### Instructions to follow
Go through the following data and transcribe exactly the stretch of lines from the one holding "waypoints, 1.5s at" to the one holding "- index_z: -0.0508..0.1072", both included.
________________________
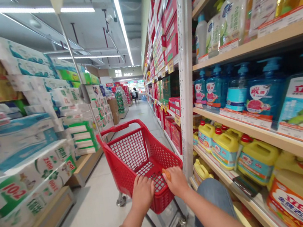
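A red plastic shopping cart (122, 172) with lattice walls stands right in front of me on its wheeled dark frame. My left hand (144, 191) is closed over the near rim of the cart, a bracelet on its wrist. Closed as well, my right hand (176, 180) holds the cart's near right side. An orange piece (166, 174) shows by its thumb; whether it belongs to the handle I cannot tell. My palms and the part of the handle under them are hidden. A thin pole (72, 57) rises from the cart's far left corner.
Shelves with blue pump bottles (260, 92) and yellow jugs (258, 160) run close on the right, beside a white upright (184, 58). Stacked tissue packs (35, 178) line the left. The tiled aisle (136, 112) leads ahead towards a distant person (135, 93).
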A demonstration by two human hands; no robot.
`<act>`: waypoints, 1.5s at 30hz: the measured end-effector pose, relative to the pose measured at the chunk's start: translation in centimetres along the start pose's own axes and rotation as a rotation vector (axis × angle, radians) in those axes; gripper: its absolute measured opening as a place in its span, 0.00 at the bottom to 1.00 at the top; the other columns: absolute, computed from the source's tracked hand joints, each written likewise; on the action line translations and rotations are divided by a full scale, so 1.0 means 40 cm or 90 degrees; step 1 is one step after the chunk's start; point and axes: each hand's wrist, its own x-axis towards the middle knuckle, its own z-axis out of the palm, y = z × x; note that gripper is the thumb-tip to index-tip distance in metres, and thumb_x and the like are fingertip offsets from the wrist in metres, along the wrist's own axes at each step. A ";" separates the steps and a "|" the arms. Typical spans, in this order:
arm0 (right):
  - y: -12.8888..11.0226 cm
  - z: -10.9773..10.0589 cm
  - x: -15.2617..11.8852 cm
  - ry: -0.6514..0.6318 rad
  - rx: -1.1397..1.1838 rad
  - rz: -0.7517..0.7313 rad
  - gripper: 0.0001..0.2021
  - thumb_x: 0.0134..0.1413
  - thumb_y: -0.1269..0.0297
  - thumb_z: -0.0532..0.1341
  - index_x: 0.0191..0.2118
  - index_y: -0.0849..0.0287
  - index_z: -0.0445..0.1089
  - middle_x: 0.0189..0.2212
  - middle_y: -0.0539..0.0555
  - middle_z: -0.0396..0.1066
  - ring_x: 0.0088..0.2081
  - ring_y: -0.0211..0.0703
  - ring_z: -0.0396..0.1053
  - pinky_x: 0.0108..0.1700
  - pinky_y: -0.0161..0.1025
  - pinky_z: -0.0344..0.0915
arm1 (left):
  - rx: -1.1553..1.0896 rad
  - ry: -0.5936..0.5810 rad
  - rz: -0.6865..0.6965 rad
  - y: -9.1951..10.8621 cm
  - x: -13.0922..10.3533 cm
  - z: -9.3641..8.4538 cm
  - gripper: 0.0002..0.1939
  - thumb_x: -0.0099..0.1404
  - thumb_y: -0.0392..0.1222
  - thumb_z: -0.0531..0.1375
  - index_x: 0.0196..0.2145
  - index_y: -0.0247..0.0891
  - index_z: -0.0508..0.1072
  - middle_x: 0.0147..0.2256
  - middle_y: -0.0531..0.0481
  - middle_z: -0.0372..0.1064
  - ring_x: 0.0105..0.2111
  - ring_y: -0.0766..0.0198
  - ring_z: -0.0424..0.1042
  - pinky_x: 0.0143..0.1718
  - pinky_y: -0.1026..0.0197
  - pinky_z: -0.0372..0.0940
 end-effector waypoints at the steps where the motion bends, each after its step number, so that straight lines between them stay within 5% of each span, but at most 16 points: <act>1: -0.021 0.009 -0.014 0.017 0.010 -0.002 0.18 0.67 0.61 0.45 0.38 0.59 0.70 0.33 0.56 0.71 0.38 0.45 0.65 0.45 0.41 0.52 | 0.002 0.004 -0.009 0.016 0.000 0.006 0.21 0.71 0.43 0.43 0.33 0.40 0.74 0.35 0.46 0.72 0.42 0.57 0.67 0.60 0.48 0.49; 6: -0.033 0.029 -0.065 0.037 0.042 -0.092 0.16 0.64 0.59 0.46 0.38 0.59 0.69 0.32 0.56 0.69 0.38 0.47 0.63 0.46 0.42 0.53 | 0.007 -0.016 0.006 0.012 0.018 -0.004 0.21 0.71 0.46 0.45 0.32 0.40 0.76 0.34 0.45 0.73 0.42 0.55 0.68 0.58 0.47 0.50; 11: 0.024 0.003 -0.020 0.035 0.005 -0.015 0.17 0.65 0.60 0.46 0.34 0.59 0.69 0.31 0.56 0.69 0.38 0.46 0.63 0.46 0.42 0.53 | 0.037 0.023 -0.048 -0.023 0.059 -0.005 0.24 0.71 0.48 0.43 0.33 0.39 0.75 0.36 0.43 0.73 0.42 0.55 0.68 0.55 0.48 0.52; 17: -0.050 0.019 -0.043 0.062 -0.007 -0.003 0.15 0.65 0.59 0.49 0.46 0.60 0.69 0.37 0.57 0.70 0.40 0.49 0.63 0.47 0.45 0.53 | 0.060 0.000 -0.054 0.027 0.077 0.022 0.27 0.72 0.49 0.40 0.34 0.38 0.76 0.36 0.42 0.74 0.42 0.53 0.68 0.50 0.49 0.54; 20: -0.021 0.018 -0.059 0.075 -0.024 -0.036 0.16 0.64 0.57 0.49 0.45 0.60 0.69 0.35 0.56 0.70 0.38 0.48 0.63 0.46 0.44 0.53 | 0.073 -0.009 -0.028 -0.025 0.075 -0.001 0.27 0.72 0.52 0.40 0.33 0.39 0.75 0.35 0.42 0.74 0.41 0.54 0.68 0.48 0.50 0.55; 24: 0.034 -0.001 -0.024 0.067 -0.063 0.010 0.15 0.65 0.59 0.48 0.36 0.60 0.70 0.31 0.56 0.69 0.36 0.46 0.63 0.44 0.43 0.54 | 0.111 0.067 -0.076 -0.093 0.071 -0.027 0.22 0.71 0.50 0.44 0.32 0.40 0.74 0.34 0.44 0.72 0.41 0.55 0.66 0.53 0.49 0.51; 28: -0.031 0.010 0.025 0.058 -0.109 0.138 0.13 0.63 0.60 0.52 0.34 0.60 0.70 0.31 0.58 0.70 0.36 0.49 0.64 0.43 0.45 0.53 | 0.126 0.098 -0.126 -0.041 0.076 -0.007 0.21 0.71 0.47 0.43 0.34 0.40 0.73 0.35 0.44 0.71 0.42 0.55 0.65 0.57 0.46 0.46; 31: -0.091 0.034 0.036 0.079 -0.095 0.096 0.13 0.62 0.58 0.55 0.45 0.61 0.68 0.37 0.60 0.70 0.41 0.52 0.64 0.46 0.47 0.53 | 0.118 0.060 -0.103 -0.010 0.075 -0.004 0.22 0.71 0.48 0.42 0.34 0.39 0.73 0.35 0.44 0.71 0.40 0.55 0.65 0.52 0.48 0.50; 35: -0.057 0.032 0.036 0.058 -0.058 0.011 0.14 0.63 0.57 0.54 0.49 0.58 0.66 0.38 0.57 0.70 0.41 0.50 0.63 0.46 0.45 0.54 | 0.152 0.058 -0.062 -0.090 0.052 -0.054 0.23 0.71 0.52 0.43 0.33 0.39 0.72 0.34 0.44 0.72 0.40 0.55 0.65 0.49 0.51 0.52; 38: -0.014 0.019 0.052 0.066 -0.064 0.070 0.12 0.64 0.58 0.52 0.45 0.58 0.68 0.36 0.57 0.70 0.40 0.50 0.64 0.45 0.45 0.54 | 0.204 0.106 -0.087 -0.150 0.036 -0.091 0.24 0.70 0.54 0.44 0.32 0.38 0.72 0.34 0.43 0.71 0.40 0.54 0.65 0.51 0.50 0.50; 42: -0.061 0.042 0.077 0.098 -0.058 0.136 0.12 0.63 0.59 0.53 0.44 0.60 0.69 0.38 0.60 0.70 0.42 0.54 0.64 0.49 0.51 0.55 | 0.218 0.116 -0.133 -0.119 0.039 -0.084 0.24 0.71 0.52 0.43 0.32 0.37 0.72 0.33 0.42 0.70 0.40 0.53 0.64 0.50 0.49 0.50; 45: -0.115 0.087 0.074 0.105 0.005 -0.011 0.20 0.60 0.59 0.55 0.56 0.61 0.62 0.48 0.61 0.68 0.52 0.54 0.60 0.58 0.54 0.50 | 0.190 0.088 -0.118 -0.082 0.042 -0.081 0.24 0.71 0.51 0.43 0.33 0.37 0.73 0.34 0.42 0.71 0.40 0.53 0.65 0.48 0.50 0.51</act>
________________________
### Answer space
`<act>`: waypoints, 1.5s at 30hz: the measured end-effector pose, relative to the pose measured at the chunk's start: translation in centimetres along the start pose's own axes and rotation as a rotation vector (axis × angle, radians) in those axes; gripper: its absolute measured opening as a place in its span, 0.00 at the bottom to 1.00 at the top; the other columns: absolute, computed from the source's tracked hand joints, each written likewise; on the action line translations and rotations are divided by a full scale, so 1.0 means 40 cm or 90 degrees; step 1 is one step after the chunk's start; point and axes: each hand's wrist, its own x-axis towards the middle knuckle, its own z-axis out of the palm, y = z × x; note that gripper is the thumb-tip to index-tip distance in metres, and thumb_x and the like are fingertip offsets from the wrist in metres, along the wrist's own axes at each step. A ";" separates the steps and a "|" the arms. Typical spans, in this order:
arm0 (right):
  - y: -12.8888..11.0226 cm
  - z: -10.9773..10.0589 cm
  - x: -15.2617..11.8852 cm
  - ry: -0.6514..0.6318 rad
  - rx: -1.1397..1.1838 rad
  - rz: -0.7517..0.7313 rad
  - gripper: 0.0001..0.2021
  - thumb_x: 0.0134..0.1413
  - thumb_y: -0.1269..0.0297
  - thumb_z: -0.0532..0.1341
  - index_x: 0.0191..0.2118
  - index_y: -0.0849..0.0287
  - index_z: -0.0445..0.1089
  - middle_x: 0.0189..0.2212
  - middle_y: -0.0539..0.0555
  - middle_z: -0.0396..0.1066
  - ring_x: 0.0088..0.2081
  - ring_y: -0.0211..0.0703
  - ring_z: -0.0396..0.1053
  - pinky_x: 0.0108..0.1700
  - pinky_y: -0.0161..0.1025
  - pinky_z: -0.0344..0.0915
arm1 (left):
  - rx: -1.1553..1.0896 rad
  - ry: -0.5936..0.5810 rad
  - rz: -0.6865..0.6965 rad
  - y: -9.1951..10.8621 cm
  - x: -13.0922..10.3533 cm
  - z: -9.3641..8.4538 cm
  - gripper: 0.0002..0.1939
  - thumb_x: -0.0099..0.1404
  - thumb_y: -0.0392..0.1222
  - thumb_z: -0.0531..0.1375
  - index_x: 0.0196..0.2145
  - index_y: -0.0247..0.0891
  - index_z: -0.0508..0.1072

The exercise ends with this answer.